Facing The Illusory Light
Release Date: January 12, 2018
By -Dave Wolff of Autoeroticasphyxium zine
Facing The Illusory Light is the third release I’m covering by Jaime Regadas, following his EP The Old Room and single Sigismunda Mourns (The Desolate Heart). It’s been a few months since his previous single and Facing The Illusory Light is showing improvement on his part, as far as representing where his music is headed. In some ways the formula is similar but this single is four or so minutes longer than the last, which makes more room for experimenting with new ways to convey older ideas. A concealed and contemplative air surrounds the instrumentation, enhanced by the vocals, with more scrutiny paid to Sigismunda Mourns’s classic rock elements. I most appreciate his avoidance of trendy commercial appeal in favor of music reflecting prog-rock musicians who wrote shorter, more radio friendly material without losing sight of their work from the early 70s.
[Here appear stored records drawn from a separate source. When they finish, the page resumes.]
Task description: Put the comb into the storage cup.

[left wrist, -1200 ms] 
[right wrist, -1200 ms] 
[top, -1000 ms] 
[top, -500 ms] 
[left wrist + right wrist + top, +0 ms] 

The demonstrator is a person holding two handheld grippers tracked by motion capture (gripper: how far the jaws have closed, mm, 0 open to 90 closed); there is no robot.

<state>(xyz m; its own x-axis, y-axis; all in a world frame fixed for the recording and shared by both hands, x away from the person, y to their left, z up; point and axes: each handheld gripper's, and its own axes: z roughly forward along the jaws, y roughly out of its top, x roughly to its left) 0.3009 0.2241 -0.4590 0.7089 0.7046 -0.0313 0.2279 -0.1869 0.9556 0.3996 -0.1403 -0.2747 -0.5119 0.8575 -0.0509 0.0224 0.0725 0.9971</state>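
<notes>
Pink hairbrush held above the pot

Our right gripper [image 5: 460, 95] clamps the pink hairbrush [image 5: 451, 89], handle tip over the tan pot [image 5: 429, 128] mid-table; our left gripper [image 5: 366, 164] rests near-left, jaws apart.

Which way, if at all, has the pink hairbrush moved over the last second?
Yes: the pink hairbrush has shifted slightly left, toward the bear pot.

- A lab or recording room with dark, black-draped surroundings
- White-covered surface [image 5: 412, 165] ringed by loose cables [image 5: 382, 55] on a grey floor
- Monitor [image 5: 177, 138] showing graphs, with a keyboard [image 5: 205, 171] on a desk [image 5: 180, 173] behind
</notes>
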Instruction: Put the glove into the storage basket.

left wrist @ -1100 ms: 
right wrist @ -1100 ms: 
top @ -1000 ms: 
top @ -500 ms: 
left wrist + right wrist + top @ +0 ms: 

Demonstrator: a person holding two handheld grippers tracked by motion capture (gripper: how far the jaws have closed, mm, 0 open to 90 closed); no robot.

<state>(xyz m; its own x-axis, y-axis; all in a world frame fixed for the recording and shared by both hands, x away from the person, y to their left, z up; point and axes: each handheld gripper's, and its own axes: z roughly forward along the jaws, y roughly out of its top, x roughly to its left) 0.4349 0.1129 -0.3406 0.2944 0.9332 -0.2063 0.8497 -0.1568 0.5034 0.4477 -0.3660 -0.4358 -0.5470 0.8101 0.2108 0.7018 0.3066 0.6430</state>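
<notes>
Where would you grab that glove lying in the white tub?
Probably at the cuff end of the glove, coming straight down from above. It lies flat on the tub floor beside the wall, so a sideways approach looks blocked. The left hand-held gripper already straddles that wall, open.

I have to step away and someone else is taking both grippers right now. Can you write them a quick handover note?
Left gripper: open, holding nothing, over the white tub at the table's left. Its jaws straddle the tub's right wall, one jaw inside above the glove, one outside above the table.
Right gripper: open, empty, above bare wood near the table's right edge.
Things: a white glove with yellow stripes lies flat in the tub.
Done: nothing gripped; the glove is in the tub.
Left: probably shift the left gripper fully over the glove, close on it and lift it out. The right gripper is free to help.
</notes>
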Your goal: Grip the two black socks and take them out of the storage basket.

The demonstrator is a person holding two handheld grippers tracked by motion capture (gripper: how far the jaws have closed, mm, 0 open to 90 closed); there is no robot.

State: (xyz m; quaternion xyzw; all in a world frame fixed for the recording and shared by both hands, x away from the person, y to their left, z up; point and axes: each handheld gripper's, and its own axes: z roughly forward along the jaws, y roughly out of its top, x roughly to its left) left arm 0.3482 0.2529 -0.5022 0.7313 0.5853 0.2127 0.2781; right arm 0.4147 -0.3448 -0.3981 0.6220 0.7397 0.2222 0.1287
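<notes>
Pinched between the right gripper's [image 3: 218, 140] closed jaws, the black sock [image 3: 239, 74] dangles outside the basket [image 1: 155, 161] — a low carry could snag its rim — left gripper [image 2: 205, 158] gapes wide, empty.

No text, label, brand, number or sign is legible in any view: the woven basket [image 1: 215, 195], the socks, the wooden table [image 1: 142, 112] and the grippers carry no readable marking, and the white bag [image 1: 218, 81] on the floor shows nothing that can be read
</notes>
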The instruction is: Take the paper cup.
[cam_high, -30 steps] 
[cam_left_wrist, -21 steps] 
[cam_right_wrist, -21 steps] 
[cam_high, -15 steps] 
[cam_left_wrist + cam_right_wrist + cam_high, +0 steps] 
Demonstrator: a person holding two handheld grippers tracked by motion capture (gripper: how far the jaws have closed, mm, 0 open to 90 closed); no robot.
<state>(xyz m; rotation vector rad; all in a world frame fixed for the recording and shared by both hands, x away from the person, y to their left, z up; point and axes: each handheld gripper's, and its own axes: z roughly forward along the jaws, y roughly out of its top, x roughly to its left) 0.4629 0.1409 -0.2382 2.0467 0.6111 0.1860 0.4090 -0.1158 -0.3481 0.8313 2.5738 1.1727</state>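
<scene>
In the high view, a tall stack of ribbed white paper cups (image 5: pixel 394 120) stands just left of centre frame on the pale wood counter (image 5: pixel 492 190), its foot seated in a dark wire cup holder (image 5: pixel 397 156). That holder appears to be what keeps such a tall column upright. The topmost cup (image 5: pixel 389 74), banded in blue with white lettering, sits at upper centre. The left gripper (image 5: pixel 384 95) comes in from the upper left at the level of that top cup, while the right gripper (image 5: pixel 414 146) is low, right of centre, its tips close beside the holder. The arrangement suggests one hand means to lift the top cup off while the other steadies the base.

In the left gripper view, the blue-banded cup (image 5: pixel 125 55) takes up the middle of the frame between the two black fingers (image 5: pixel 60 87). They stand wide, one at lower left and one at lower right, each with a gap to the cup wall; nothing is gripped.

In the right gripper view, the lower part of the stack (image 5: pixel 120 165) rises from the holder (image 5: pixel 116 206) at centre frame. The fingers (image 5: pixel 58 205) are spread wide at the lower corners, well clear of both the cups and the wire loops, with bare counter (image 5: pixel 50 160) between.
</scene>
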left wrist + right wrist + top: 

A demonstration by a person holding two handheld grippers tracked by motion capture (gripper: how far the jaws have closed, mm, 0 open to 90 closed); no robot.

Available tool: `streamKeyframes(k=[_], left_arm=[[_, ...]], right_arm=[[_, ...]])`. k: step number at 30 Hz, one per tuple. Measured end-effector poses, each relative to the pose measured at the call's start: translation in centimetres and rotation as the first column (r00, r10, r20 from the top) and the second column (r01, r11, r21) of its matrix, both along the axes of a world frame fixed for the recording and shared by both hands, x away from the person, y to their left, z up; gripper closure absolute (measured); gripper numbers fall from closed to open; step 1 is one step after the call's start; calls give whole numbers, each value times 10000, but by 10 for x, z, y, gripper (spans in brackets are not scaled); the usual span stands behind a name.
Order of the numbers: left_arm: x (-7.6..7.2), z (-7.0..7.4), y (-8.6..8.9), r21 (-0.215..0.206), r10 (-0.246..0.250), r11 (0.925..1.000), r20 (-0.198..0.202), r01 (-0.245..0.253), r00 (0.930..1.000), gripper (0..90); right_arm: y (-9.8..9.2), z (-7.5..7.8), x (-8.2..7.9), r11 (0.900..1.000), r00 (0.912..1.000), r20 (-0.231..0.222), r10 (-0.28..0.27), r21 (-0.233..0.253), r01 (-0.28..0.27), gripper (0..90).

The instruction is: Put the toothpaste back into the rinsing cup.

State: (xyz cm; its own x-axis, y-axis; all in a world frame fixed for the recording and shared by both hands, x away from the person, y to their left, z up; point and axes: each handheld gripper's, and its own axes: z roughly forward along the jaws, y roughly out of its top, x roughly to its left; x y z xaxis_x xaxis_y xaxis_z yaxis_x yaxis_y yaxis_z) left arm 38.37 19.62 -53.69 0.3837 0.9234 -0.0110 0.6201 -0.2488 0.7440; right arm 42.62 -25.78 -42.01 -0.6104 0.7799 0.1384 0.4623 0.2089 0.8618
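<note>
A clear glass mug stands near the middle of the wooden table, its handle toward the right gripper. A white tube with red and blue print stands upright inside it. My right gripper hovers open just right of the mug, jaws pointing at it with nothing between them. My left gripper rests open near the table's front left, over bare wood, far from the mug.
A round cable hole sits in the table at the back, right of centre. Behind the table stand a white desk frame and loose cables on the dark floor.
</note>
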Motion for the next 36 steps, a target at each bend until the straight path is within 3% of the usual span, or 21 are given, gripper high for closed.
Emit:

There were a few of these bands from 1980 to 1986; while it never caught on many of them composed better songs than many of their mainstream counterparts (Asia and GTR come to mind). I noticed the Rush and Yes influences are arranged with those commercial aspects more tightly and flows more steadily. Emphasis on tempo changes adds dimension and is helping to shape the musicianship into something anomalously stratified and multi-layered. The guitar solos, reminiscent of 80s metal, shine through this tapestry with far more brightness. The single’s release is accompanied by the lyrics, including them gives the song more weight. You not only get a lyrical interpretation of this piece but a broader picture mingling images of lost love with images of pure fantasy. The latter images are as theatrical as the song’s construction from commercial 80s music, classic rock and traditional heavy metal. And there is even some narrative added, with faceless characters facing the end of a tumultuous relationship. Facing The Illusory Light has interested me in hearing future efforts from Regadas.